Now that the Affordable Care Act is in danger, so is my health. Lifetime caps could force me out of an insurance plan. Pre-existing conditions could make me uninsurable. Unlike some healthy people, I can’t risk going without insurance like many do after college. I need to stay on my parents’ insurance until I find a job—and the ACA lets me do that until I’m 26.
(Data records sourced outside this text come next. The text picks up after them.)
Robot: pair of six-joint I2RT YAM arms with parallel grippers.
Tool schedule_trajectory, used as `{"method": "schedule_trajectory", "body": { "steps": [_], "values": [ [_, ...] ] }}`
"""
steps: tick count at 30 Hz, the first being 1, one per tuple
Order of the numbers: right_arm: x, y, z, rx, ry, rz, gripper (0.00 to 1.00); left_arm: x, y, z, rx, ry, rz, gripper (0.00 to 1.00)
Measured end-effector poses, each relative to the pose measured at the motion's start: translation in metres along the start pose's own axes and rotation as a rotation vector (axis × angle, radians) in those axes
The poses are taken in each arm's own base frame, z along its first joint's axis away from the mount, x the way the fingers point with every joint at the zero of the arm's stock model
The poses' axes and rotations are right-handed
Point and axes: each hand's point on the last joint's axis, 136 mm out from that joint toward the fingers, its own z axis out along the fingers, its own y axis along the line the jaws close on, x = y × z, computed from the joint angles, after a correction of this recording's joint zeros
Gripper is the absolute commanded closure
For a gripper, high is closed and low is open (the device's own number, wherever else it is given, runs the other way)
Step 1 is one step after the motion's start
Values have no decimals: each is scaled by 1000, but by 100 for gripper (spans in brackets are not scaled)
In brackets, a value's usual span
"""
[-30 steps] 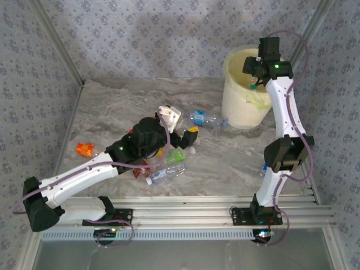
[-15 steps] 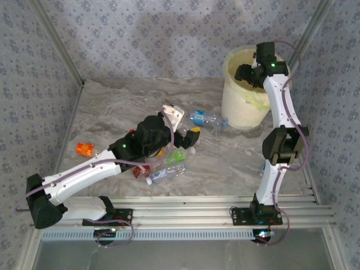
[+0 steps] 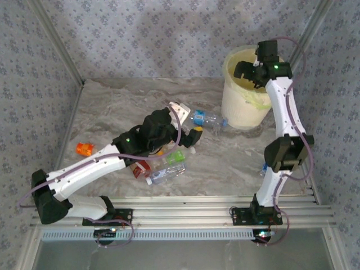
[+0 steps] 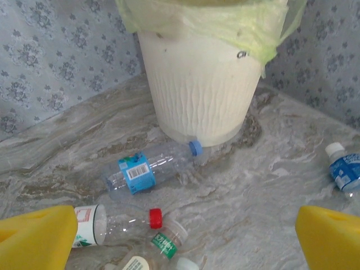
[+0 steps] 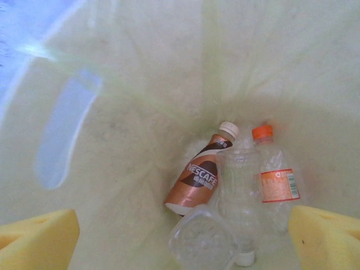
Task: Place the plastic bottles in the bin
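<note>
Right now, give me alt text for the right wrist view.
Open right gripper looks down into the lined bin; at its bottom lie a brown Nescafe bottle, an orange-capped clear bottle and a clear unlabelled bottle between them.

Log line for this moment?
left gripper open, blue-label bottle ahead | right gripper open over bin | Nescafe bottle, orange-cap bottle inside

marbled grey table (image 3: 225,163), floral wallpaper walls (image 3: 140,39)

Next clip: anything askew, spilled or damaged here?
Nothing spilled or damaged. The bin stands upright; its bag hangs unevenly over the rim. One orange bottle lies alone at the left of the table, apart from the pile near the left end effector.
</note>
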Motion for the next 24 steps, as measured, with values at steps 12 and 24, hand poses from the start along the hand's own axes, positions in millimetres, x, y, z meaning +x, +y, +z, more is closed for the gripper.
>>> {"method": "schedule_trajectory", "body": {
  "steps": [12,24],
  "values": [
    [26,16,-89,-161,-86,-16,0,16,-2,15,-13,109,-4,0],
    [93,22,-117,-352,-67,60,0,35,-8,21,-59,233,16,0]
  ]
}}
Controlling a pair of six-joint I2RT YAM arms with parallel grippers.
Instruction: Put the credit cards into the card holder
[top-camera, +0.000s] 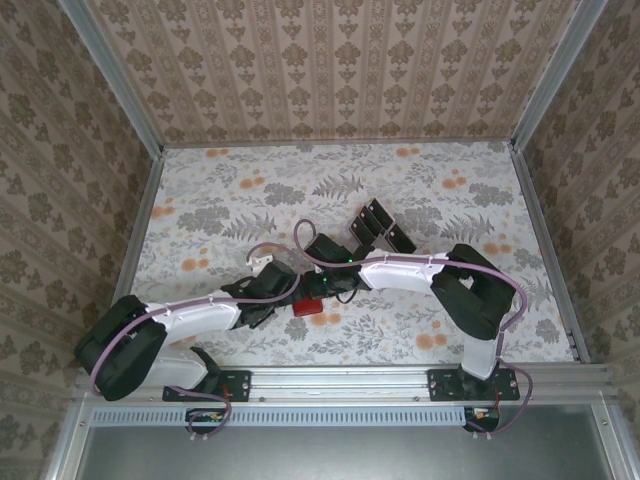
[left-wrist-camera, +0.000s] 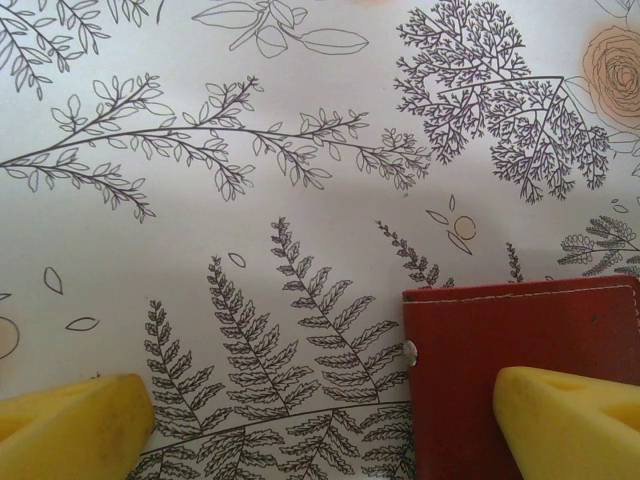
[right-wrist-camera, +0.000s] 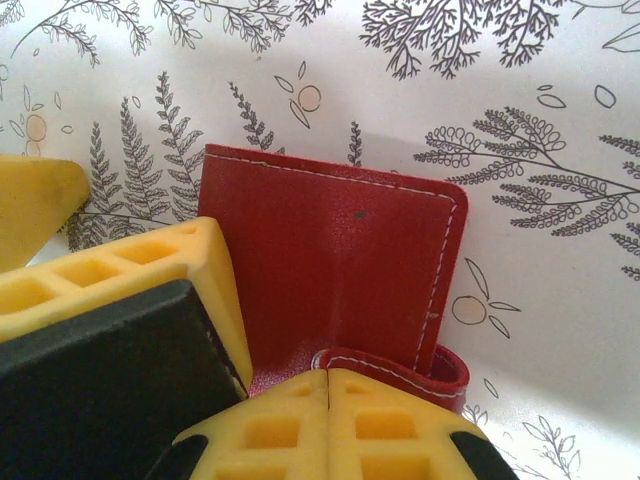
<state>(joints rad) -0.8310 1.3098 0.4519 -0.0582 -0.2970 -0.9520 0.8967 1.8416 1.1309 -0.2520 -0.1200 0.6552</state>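
While L claw (left-wrist-camera: 323, 395) gapes, wallet (left-wrist-camera: 480, 340) flat.

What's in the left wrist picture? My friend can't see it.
A red card holder lies flat on a white tablecloth printed with ferns, at the lower right. The left gripper is open, its two yellow fingertips at the bottom corners, one in front of the card holder.

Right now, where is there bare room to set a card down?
Bare table: the far-left stretch by the left wall, and the right side past the credit cards. Crowded: the centre, where the left gripper and right gripper meet at the card holder.
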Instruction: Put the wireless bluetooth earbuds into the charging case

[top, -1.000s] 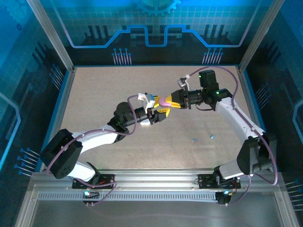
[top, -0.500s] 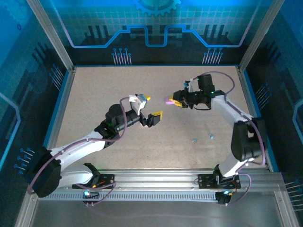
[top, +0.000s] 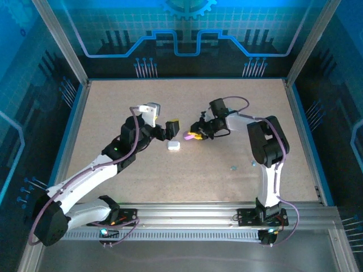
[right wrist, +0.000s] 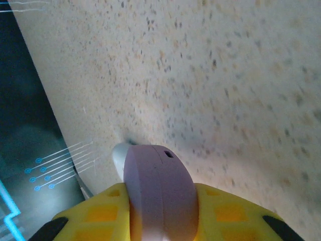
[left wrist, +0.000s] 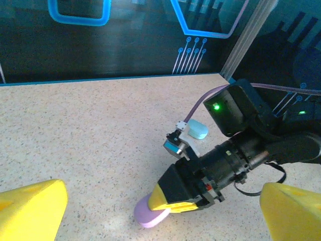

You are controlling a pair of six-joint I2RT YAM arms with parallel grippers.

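Observation:
A purple pebble-shaped charging case point(top: 186, 136) is clamped edge-on between the yellow fingers of my right gripper point(top: 193, 135), low over the tabletop. The left wrist view has this case point(left wrist: 149, 217) at or just above the surface. From the right wrist, the case point(right wrist: 159, 193) sits between the pads point(right wrist: 235, 213). My left gripper point(top: 172, 126) is open and empty just left of it, its wide-spread yellow fingers point(left wrist: 31, 211) apart from the case. A white case point(top: 173, 145) lies on the table below the left gripper. Two tiny teal earbuds point(top: 233, 168) lie loose at the right.
A light teal case point(left wrist: 196, 129) rests on the table behind the right arm. A second teal earbud point(top: 253, 164) lies near the right arm's upright link. A blue-edged wall point(top: 74, 122) and metal frame enclose the speckled table point(top: 119, 102).
My left gripper opened wide and drew back to the left. My right arm folded down and carried the purple case left and down to the table. The white case came into view.

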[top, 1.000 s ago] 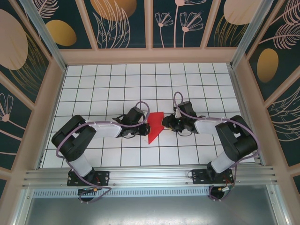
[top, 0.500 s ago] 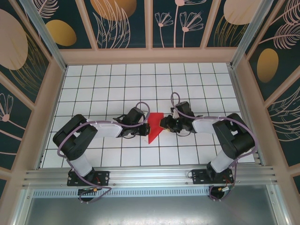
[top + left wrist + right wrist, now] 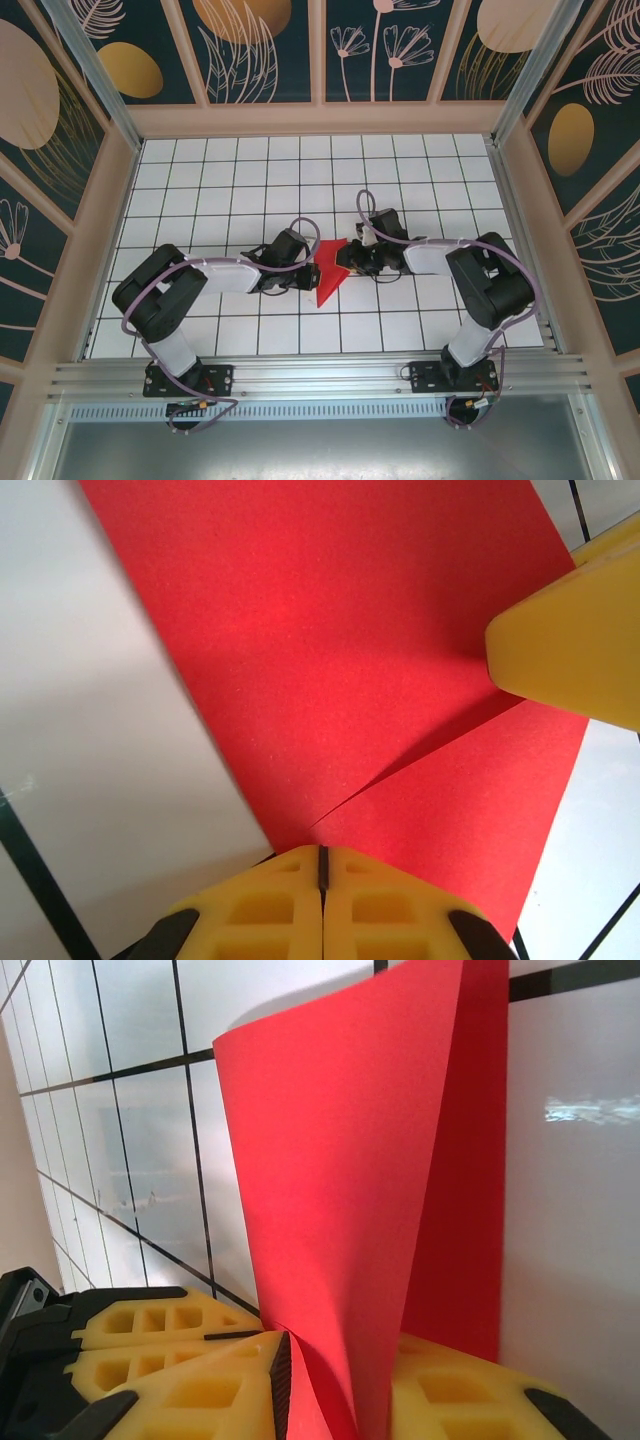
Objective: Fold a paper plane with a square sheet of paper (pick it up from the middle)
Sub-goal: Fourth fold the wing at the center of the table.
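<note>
- Left gripper [image 3: 320, 858]: jaws pressed fully together, pinching the near edge of the red sheet of paper [image 3: 330, 660].
- Right gripper [image 3: 335, 1352]: jaws narrow, closed round a raised fold of the sheet [image 3: 340, 1160].
- Sheet [image 3: 327, 275] is partly folded at mid-table [image 3: 250, 180], between the two grippers.
- Right gripper's yellow finger [image 3: 570, 650] touches the sheet's far side.

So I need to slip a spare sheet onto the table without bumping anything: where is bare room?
Bare tiles span the table from the back wall to the left arm and right arm. A narrower strip lies between the red paper and the near rail. Crowded: mid-table, where both arms meet at the paper.
</note>
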You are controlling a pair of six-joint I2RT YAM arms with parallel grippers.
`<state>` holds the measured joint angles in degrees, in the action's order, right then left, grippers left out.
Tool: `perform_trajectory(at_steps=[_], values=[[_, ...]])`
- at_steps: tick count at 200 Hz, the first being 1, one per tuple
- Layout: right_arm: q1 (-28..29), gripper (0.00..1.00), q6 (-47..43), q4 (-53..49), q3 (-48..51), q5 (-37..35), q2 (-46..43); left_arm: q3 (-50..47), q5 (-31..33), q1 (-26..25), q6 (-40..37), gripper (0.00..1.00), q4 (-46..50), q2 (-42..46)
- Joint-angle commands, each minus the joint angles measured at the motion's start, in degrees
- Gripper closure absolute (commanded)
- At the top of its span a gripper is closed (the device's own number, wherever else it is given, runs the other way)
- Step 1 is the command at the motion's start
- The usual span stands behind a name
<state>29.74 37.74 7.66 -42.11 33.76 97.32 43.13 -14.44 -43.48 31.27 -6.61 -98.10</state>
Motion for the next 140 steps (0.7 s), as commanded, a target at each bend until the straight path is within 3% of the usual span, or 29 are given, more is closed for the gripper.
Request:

Repealing the ACA without a replacement is only slightly worse than the half-baked Republican alternatives being presented. One popular conservative idea is “high-risk pools”—segregate the insurance market: healthy or sick? The sick people get one insurance market, with price-gouging premiums they can’t possibly afford for the care they so desperately need, while the healthy people get nice, cheap premiums rather than paying a few extra bucks a month to get healthcare for sick people. Republicans say this is fair, and that everyone should pay according to their need; this is nice on paper (if you’re not very literate), but patently ridiculous and amoral in practice. Surely the Republican brain trust knows this—but that’s the scary part. Either they don’t know this because they’re not up to do the homework inherent to governing, or they do know it and don’t care as long as they can cut spending to afford a tax cut for the top 1%.

Is my life worth a tax cut? Is any life?

That’s the question Congress has to answer, because the ACA’s importance is, as stated above, life-or-death.

Answer wisely, Congress. You only get one chance, and lives like mine depend on it.